Revisions: Here, King and I agree on some parts and disagree on others. King does two drafts and a final polish. I work a little differently. I feel comfortable aiming at a hundred thousand words per draft, which is about two months of work, with a month-long break in between. Going with a yearlong schedule, that’s four drafts and a fifth if I need to do any polishing at the end. This is for novels, and I’m not even sure how successful it’ll be; I just started doing it with this novel I’m working on now. Shorter fiction, obviously, goes by at a fraction of the time. My new short story Grind took just a couple of weeks to write. I got through a draft in a day and took a day off in between; a week was the longest amount of time I took off.

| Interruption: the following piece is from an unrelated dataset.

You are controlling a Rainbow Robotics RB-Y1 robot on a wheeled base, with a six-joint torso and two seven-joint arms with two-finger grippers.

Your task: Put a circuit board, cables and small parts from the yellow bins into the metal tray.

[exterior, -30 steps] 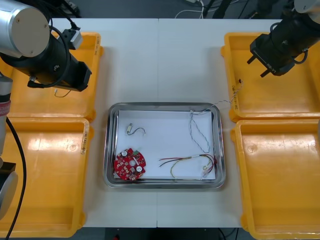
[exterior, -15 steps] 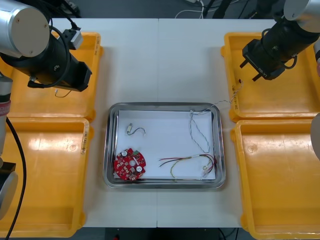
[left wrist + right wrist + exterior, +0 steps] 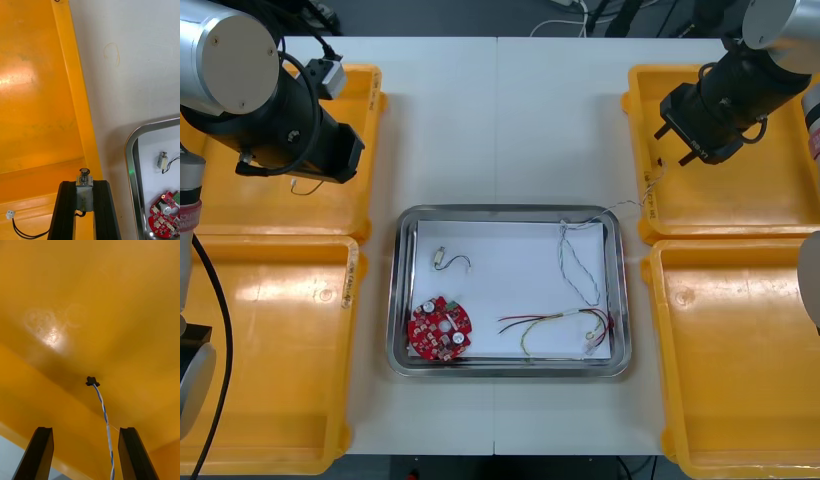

Research: The bane of my existence. Research is always necessary, but the trick is to know when to stop. When I took my first real crack at an alien invasion story, I built up my own library of materials, tons of books and documentaries on biology and space technology all for the purpose of trying to imagine a realistic alien race. It’s understandable. If I were rewriting the John Carter stories, I’d first want to learn everything I could about Mars. Nothing wrong with that, but what King would suggest keeping a voice in the back of your head reminding you that you’re writing an entertaining story and not doing a massive research project.